Let's say your electric dryer requires 230 volts, from P = V I, Let's say the power is 2300 Watts so the ampere is 10 A in our example.

So Line A & B = 10 Amperes

These are phase currents. What seems odd to me is the 10 Amperes will only run inside the power company Delta circuit. While what comes out will be 17.33 A??

If so, won't the electric dryer becomes 17.33A? Then what would change here:

P = 2300 Watts
V = 230 Volts
I = 10 Am??

The electric dryer if it's like any clothes dryer I've ever seen is a single phase load. The motor runs on 120 volts. So one of the winding would need a center tap. You are mixing apples and oranges here. You've left one leg unloaded in the dryer example.

The electric dryer if it's like any clothes dryer I've ever seen is a single phase load. The motor runs on 120 volts. So one of the winding would need a center tap. You are mixing apples and oranges here. You've left one leg unloaded in the dryer example.

Oh. To avoid confusion. Let's go back to the pure Delta case and the load A-B = 10 A.

Since line current = 1.73 phase current

Will the load draws 10A or 17.33A?? It's confusing. Will 10A or 17.33A go to the load??

3 identical loads in the shape of a delta will draw 10 amps each.
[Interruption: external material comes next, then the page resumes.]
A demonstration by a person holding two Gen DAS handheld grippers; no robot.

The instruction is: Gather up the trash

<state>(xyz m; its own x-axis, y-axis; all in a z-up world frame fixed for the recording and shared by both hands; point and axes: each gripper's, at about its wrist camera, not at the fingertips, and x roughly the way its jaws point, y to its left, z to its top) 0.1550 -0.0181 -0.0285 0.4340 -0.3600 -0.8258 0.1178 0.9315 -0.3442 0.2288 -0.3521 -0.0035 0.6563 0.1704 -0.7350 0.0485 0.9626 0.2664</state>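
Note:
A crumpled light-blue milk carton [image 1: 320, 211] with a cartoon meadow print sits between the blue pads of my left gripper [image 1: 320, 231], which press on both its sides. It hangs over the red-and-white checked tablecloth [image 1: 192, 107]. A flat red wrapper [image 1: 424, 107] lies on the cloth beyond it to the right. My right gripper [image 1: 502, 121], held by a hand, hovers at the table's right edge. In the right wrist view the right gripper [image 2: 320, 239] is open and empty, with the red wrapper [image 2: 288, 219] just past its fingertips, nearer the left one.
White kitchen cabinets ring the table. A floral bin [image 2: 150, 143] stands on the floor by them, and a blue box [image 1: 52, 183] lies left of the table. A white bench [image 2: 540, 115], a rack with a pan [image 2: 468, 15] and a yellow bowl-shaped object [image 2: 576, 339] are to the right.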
The current in each of the three conductors will be 17.33 amps. Makes no difference if the source is delta or wye configured transformers.

3 identical loads in the shape of a delta will draw 10 amps each. The current in each of the three conductors will be 17.33 amps. Makes no difference if the source is delta or wye configured transformers.

But for wye configured transformers. Line current is equal to phase current. So where does the 17.33 come from with 10 amps 3 phase load?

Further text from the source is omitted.